Paragraph 6: Similar materially false, misleading and untrue statements of Belock’s net assets and past and prospective income were contained in reports and other documents filed by Belock at the direction of the individual defendants with the SEC and the American Stock Exchange, as well as in press releases and reports to stockholders for the quarters ending April 30, 1964, July 31, 1964, October 31, 1964, January 31, 1965, and for the half-year ending October 31, 1964, issued by Belock at the direction of the individual defendants.
Paragraph 11(a): Plaintiffs purchased and retained Belock’s securities and reliance on the truth of the statements and representations herein alleged.
[The determination of this issue] should properly await the trial of the case, which will provide a complete record as to exactly what the defendants did, why they did it and how this affected the plaintiffs. We believe the Court will then be in a better position to examine and resolve questions with respect to the appropriate remedy, giving consideration to how a damage award against the issuer would affect the issuer and all of its stockholders, including those who neither bought nor sold. In so doing the Court will be able to utilize its traditional flexibility with respect to remedies, avoiding, on the one hand, Draconian relief and, on the other hand, an opportunity for violators to profit from their wrong-doing.

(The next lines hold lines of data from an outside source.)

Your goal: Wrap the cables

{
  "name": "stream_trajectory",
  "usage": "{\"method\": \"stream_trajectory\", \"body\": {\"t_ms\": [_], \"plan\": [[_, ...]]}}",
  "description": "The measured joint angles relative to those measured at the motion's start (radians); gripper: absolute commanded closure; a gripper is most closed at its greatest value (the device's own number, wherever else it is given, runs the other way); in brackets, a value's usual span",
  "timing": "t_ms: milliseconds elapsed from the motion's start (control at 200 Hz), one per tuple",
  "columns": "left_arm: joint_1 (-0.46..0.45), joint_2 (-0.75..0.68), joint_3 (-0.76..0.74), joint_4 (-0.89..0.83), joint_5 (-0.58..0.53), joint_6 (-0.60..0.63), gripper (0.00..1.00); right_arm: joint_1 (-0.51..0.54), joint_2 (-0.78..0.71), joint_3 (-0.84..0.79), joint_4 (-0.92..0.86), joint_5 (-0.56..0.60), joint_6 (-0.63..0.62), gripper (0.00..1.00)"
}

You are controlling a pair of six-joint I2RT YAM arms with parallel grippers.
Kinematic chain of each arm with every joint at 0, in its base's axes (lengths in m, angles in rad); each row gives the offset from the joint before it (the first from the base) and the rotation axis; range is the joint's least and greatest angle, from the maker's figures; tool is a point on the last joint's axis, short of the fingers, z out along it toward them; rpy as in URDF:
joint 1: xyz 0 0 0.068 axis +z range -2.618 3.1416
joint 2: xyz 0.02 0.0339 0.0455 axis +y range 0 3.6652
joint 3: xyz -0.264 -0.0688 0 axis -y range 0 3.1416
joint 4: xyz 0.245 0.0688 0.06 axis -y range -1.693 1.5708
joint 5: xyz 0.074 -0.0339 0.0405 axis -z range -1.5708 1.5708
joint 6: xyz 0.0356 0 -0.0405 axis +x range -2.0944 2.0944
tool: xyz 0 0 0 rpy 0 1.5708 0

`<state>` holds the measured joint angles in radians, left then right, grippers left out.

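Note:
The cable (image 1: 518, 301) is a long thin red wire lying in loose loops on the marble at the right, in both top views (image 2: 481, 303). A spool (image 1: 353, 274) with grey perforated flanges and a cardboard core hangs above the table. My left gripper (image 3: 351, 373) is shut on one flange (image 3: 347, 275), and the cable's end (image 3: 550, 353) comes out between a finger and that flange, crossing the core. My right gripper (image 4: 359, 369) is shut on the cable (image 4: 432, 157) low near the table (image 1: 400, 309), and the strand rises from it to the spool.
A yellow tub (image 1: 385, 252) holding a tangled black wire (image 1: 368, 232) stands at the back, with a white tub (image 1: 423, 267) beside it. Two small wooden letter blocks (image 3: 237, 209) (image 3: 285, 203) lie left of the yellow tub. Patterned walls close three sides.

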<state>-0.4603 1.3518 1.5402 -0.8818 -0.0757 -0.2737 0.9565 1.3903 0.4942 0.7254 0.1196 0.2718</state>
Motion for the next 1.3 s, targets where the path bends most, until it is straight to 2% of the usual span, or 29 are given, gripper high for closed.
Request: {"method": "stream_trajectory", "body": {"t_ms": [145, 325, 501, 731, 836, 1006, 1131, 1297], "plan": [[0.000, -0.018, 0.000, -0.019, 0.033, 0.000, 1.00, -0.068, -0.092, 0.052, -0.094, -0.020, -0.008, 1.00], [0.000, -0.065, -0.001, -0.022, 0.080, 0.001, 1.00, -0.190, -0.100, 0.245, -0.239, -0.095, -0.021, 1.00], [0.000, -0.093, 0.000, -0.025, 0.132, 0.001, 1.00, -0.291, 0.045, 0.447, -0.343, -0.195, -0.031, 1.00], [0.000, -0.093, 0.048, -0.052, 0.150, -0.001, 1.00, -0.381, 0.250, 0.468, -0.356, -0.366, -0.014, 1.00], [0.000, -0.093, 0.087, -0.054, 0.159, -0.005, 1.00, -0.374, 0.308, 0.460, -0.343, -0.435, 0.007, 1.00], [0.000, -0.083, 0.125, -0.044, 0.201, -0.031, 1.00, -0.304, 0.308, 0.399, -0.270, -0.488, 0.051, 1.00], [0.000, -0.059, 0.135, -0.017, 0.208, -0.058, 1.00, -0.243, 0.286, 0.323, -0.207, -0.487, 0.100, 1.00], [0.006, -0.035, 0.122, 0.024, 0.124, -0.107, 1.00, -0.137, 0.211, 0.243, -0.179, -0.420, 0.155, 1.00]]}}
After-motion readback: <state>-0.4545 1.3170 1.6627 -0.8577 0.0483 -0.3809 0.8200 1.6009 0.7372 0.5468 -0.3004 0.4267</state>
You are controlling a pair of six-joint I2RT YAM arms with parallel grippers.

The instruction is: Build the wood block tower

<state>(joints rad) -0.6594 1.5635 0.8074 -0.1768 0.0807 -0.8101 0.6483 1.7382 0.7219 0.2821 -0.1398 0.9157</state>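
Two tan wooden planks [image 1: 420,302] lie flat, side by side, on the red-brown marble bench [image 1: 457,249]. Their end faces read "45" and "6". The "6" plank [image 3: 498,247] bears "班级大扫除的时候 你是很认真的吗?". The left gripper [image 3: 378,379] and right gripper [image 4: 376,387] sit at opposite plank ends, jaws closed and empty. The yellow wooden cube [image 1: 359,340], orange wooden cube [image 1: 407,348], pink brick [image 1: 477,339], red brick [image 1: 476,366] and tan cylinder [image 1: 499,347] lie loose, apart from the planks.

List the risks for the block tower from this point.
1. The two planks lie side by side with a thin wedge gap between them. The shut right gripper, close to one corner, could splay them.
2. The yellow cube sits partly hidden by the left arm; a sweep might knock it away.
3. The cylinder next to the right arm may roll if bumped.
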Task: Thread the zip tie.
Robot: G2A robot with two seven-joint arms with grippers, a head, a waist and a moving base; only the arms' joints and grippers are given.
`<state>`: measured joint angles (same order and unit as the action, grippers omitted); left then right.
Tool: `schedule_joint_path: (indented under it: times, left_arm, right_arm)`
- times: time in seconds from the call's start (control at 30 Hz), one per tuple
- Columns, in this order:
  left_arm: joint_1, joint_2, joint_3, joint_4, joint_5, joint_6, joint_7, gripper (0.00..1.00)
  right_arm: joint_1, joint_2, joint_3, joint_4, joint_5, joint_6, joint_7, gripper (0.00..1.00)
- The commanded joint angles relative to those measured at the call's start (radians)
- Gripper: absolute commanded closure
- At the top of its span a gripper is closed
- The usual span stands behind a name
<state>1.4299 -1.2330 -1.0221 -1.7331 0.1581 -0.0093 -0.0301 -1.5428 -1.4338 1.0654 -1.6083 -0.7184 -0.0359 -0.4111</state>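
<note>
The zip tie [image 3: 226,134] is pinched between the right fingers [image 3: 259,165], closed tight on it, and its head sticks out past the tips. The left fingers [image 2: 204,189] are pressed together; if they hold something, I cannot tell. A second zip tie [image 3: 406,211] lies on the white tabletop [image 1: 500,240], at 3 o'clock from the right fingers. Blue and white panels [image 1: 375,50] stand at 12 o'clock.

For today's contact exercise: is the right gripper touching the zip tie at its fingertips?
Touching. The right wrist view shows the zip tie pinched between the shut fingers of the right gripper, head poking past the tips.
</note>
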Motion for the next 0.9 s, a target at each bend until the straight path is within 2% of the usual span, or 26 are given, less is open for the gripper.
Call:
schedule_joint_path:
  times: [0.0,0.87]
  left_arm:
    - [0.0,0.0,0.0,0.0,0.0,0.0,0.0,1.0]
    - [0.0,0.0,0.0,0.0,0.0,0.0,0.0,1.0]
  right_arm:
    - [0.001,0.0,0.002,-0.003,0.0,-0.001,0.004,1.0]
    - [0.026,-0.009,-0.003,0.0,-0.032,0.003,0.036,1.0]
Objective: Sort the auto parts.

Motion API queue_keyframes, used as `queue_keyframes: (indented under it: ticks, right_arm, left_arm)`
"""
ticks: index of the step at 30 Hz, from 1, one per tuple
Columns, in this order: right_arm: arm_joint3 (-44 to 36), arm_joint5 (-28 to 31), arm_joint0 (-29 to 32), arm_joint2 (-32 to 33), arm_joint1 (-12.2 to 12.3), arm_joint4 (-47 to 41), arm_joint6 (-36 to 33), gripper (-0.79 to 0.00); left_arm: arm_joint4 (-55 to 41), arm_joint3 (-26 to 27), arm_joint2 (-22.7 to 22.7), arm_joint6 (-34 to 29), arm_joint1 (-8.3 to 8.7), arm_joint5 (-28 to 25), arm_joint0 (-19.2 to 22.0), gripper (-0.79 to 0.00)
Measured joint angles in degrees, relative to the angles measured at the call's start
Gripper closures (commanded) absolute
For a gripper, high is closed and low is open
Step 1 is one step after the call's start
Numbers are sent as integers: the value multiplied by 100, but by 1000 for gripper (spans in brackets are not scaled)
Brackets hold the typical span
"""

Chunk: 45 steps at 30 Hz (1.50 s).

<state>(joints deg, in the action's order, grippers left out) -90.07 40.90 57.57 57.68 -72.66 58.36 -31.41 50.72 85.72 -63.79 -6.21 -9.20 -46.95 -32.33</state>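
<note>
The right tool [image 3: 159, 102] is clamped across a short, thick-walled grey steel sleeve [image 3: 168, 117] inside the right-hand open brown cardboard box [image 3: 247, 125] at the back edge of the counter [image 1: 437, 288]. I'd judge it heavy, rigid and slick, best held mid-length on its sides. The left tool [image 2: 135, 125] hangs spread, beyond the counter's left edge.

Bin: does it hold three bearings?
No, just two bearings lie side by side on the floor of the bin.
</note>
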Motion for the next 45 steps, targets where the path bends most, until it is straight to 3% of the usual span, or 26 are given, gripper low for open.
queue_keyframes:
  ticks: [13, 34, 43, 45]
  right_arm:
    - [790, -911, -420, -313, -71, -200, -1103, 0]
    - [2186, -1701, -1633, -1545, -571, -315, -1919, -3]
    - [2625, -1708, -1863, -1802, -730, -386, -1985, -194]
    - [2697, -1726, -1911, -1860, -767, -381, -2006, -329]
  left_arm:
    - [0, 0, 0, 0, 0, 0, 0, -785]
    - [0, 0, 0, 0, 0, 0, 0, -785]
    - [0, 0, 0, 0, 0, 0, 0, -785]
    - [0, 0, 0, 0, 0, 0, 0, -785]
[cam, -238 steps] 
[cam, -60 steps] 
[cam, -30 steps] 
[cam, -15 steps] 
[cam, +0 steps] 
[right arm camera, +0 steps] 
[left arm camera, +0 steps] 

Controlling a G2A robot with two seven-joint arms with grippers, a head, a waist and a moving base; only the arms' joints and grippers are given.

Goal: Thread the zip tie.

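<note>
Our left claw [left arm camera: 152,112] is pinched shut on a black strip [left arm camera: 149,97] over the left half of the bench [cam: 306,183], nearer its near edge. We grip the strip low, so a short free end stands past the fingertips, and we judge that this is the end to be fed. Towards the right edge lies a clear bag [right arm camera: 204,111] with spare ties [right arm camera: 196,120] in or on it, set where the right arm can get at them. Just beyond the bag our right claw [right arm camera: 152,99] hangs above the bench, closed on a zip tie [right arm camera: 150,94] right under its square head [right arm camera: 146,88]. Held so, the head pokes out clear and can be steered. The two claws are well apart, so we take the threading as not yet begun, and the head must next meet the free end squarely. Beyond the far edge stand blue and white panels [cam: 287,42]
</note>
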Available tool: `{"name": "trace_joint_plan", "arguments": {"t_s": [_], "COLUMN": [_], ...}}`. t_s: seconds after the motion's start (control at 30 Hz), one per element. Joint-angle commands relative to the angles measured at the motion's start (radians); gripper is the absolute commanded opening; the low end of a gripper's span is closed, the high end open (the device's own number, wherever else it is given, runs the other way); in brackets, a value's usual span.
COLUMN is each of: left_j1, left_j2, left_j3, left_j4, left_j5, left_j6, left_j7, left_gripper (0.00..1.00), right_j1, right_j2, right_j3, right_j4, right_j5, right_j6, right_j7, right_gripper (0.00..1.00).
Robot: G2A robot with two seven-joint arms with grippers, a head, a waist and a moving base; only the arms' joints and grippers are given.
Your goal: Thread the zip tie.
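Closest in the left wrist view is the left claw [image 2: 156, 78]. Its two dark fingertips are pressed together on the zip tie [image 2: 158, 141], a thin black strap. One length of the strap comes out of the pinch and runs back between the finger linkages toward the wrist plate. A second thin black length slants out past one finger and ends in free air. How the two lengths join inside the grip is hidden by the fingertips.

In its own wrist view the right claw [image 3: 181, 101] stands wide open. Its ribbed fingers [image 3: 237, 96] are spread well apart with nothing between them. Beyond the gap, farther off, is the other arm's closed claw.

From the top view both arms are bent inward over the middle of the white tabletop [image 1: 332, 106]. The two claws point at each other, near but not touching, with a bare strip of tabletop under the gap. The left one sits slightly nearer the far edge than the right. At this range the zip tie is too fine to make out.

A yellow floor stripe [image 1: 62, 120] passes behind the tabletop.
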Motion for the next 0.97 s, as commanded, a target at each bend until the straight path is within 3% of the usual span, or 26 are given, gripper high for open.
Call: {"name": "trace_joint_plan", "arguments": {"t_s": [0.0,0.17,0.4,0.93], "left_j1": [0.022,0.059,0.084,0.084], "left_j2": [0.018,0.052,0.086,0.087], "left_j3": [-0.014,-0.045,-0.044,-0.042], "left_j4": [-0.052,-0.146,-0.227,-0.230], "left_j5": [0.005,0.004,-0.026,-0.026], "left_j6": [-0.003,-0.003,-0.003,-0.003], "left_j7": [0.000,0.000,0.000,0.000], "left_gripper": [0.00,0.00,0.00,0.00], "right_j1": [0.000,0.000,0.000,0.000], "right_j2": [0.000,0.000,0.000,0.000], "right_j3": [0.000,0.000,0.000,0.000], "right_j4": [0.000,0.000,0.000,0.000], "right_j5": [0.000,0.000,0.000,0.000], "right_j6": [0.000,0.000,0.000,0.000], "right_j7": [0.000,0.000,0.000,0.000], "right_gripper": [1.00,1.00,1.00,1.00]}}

MOORE, Circuit Judge (dissenting):
For the reasons set forth in my dissenting opinion in Securities and Exchange Commission v. Texas Gulf Sulphur Co. et al., 401 F.2d 833, pp. 870-889, I would hold that the “in connection with the purchase or sale of any security” requirement of Rule 10b-5 has not been met in the complaints dismissed below. Therefore, I would affirm the decisions of Judges Sugarman and Cooper. Apparently, the propriety of these suits as appropriate class actions has not been presently challenged and is not before us. In any event, even if proper, resolution of any and all issues relating thereto would be for the trial. The Heit and Volk consolidated amended complaint alleges that plaintiff Heit “brings this action on his own behalf and on behalf of all other persons who purchased Belock’s debentures between April 30, 1964 and June 21, 1965, and who have either sold or continue to hold such debentures at a loss.” The allegation as to Volk is identical except that it relates to common stock. Obviously, such a class, which plaintiffs claim to champion, would be wholly unrelated to any of the facts as pleaded. Belock was engaged principally in engineering and manufacturing military electronic equipment. The price range of Belock’s 6% convertible debentures in 1964 was 178 high and 97½ low and in the first six months of 1965, 149 high and 75 low; for the common stock the range was 1964 high, 5 3/8, low 3 5/8, and for the first six months of 1965, 5 7/8 high, 2 5/8 low. The causes for the wide fluctuations of the thousands of listed securities would be legion even if ascertainable and cover events from the national and international to everchanging local situations in specific companies. A class for purposes of a lawsuit could scarcely consist of all persons who bought stock on one of the national exchanges and subsequently sold it at a loss. To be sure, plaintiffs qualify this claim by alleging that “The other members of the stock class and the debenture class purchased and retained Belock’s securities in reliance on the truth of the statements and representations herein alleged.” Cons. Am’d Compl. ¶ 11(b). Thus, limited to “reliance,” possibly a “class” is stated. As previously stated, this determination, together with damages, if any, must await a trial. The same infirmities as to “class” exist in my opinion in the Howard complaint to an even greater extent because the limitation is less specific.